Classes of TD7

We provide a short description of various classes that we use in TD7 to implement the functionality of the Linear and the Knn Regressor.

The Dataset class

The implementation of the class Dataset is in the files Dataset.hpp and Dataset.cpp.

Remark: It is (almost) identical to the Dataset of TD6.

Its declaration is as follows:

class Dataset {
    public:
        Dataset(const char* file);
        
        ~Dataset();
        
        void show(bool verbose);
        std::vector< double> get_instance(int i);
        int get_nbr_samples();
        int get_dim();

    private:
        int m_dim;
        int m_nsamples;
        std::vector< std::vector< double> > m_instances;
};

You do not need to implement any functionality for this class.

The Regression class

The implementation of the abstract class Regression is in the files Classification.hpp and Classification.cpp. Its declaration is as follows:
class Regression{
    protected:
        Dataset* m_dataset;
        int m_col_regr;
    public:
        Regression(Dataset* dataset, int col_regr);
        virtual double estimate( const Eigen::VectorXd & x ) = 0;
        int get_col_regr();
        Dataset* get_dataset();
};

This class provides a pointer to a training dataset, m_dataset, and the index of the regression dimension (\(0 \leq\) m_col_regr \(< d+1\)).

For convenience, we will call \(\mathcal{X} \subset \mathbb{R}^{d}\) the (\(d\)-dimensional) subset resulting from excluding the regression dimension, and \(\mathcal{Y} \subset \mathbb{R}\) the (1-dim.) subset for the regression dimension. Note that samples in the dataset will be thus referred to as \(\mathbf{s} = (\mathbf{x}, y)\), with \(\mathbf{x} \in \mathcal{X}\), \(y \in \mathcal{Y}\). In these conditions, the goal of regression is the estimation, for a sample \(\mathbf{s}=(\mathbf{x}, y)\) and a training dataset \(D\), of \(\hat{y} = f(\mathbf{x}, D)\).

The LinearRegression class

A \(d\)-multivariate linear regression algorithm provides a set of coefficients \(\{ \beta_0, \beta_1, ..., \beta_{d} \}\), such that \(\beta_0 + \sum_{i=1}^{d} \beta_i x_i = (\beta_0, \beta_1, ..., \beta_d) \cdot (1, x_1, x_2, ..., x_d)^T\) is the BLU (best linear unbiased) estimator for \(y\).

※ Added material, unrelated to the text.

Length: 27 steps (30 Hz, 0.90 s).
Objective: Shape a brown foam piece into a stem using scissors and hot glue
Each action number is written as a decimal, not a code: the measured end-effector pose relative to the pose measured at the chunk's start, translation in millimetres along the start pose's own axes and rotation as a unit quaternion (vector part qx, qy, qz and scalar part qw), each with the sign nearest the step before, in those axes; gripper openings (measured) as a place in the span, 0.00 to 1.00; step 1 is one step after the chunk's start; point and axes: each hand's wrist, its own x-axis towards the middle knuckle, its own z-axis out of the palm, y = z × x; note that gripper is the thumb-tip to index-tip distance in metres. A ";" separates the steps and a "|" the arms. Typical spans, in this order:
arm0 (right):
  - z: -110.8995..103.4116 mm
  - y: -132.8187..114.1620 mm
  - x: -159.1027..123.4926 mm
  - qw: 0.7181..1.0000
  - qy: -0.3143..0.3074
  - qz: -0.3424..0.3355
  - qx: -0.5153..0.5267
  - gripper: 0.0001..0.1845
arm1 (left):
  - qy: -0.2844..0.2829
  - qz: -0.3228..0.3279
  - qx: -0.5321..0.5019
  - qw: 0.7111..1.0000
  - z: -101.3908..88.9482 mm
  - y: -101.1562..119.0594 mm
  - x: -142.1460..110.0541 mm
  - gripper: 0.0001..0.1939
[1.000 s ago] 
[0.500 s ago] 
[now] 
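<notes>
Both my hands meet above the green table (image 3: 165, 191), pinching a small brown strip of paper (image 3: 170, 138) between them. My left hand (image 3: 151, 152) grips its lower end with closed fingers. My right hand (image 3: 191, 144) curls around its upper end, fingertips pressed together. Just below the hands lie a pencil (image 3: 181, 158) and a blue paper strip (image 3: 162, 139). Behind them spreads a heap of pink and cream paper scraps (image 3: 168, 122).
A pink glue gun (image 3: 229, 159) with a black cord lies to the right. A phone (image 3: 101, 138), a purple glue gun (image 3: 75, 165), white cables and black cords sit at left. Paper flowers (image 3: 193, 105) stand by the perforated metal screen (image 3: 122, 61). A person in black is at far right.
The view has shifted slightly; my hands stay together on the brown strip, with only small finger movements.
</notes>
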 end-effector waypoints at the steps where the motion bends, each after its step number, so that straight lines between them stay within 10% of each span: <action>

These coefficients are determined so that they minimize the estimation error over a training dataset. There are several methods for computing these coefficients. In this TD we will use the Ordinary Least Squares (OLS) estimator, as it is indicated in the slides of the course.

Linear regression, based on a training dataset, is implemented through a class LinearRegression, derived from Regression. The declaration of the class is as follows:
class LinearRegression : public Regression {
    private:
        Eigen::VectorXd* m_beta;
    public:
        LinearRegression(Dataset* dataset, int col_regr);
        ~LinearRegression();
        Eigen::MatrixXd construct_matrix();
        Eigen::VectorXd construct_y();
        void set_coefficients();
        Eigen::VectorXd get_coefficients();
        void show_coefficients();
        void print_raw_coefficients();
        void sums_of_squares(Dataset* dataset, double& ess, double& rss, double& tss);
        double estimate(const Eigen::VectorXd & x);
};

In Part A, you will complete the implementation of the class LinearRegression by implementing the member functions set_coefficients, sum_of_squares, and estimate.

The KnnRegression class

Remark: This is similar to the KnnClassification class in TD6.

The principle of \(k\)-NN regression is very simple. Given two subspaces \(X \subset \mathbb{R}^d\) (for dimensions not involved in the regression) and \(Y \subset \mathbb{R}\) (the regression dimension), and a training dataset \(D\) with instances \(\mathbf{z} = (\mathbf{z}_X, z_Y)\), \(\mathbf{z}_X \in X\), \(z_Y \in Y\), the regression value for an instance \(\mathbf{u} \in \mathbb{R}^{d}\) is computed as a function of the \(Y\)-values of the \(k\)-nearest neighbors of \(\mathbf{u}\) in \(X \subset D\).

We implement the \(k\)-NN regression through class KnnRegression, the declaration of which is as follows:
class KnnRegression : public Regression {
    private:
        int m_k;
        ANNkd_tree* m_kdTree;
    public:
        KnnRegression(int k, Dataset* dataset, int col_regr);
        ~KnnRegression();
        double estimate(const Eigen::VectorXd & x);
        int get_k();
        ANNkd_tree* get_kdTree();
};

In Part B, you You will complete the implementation of the class KnnRegression, by implementing its constructor and destructor and the member function estimate.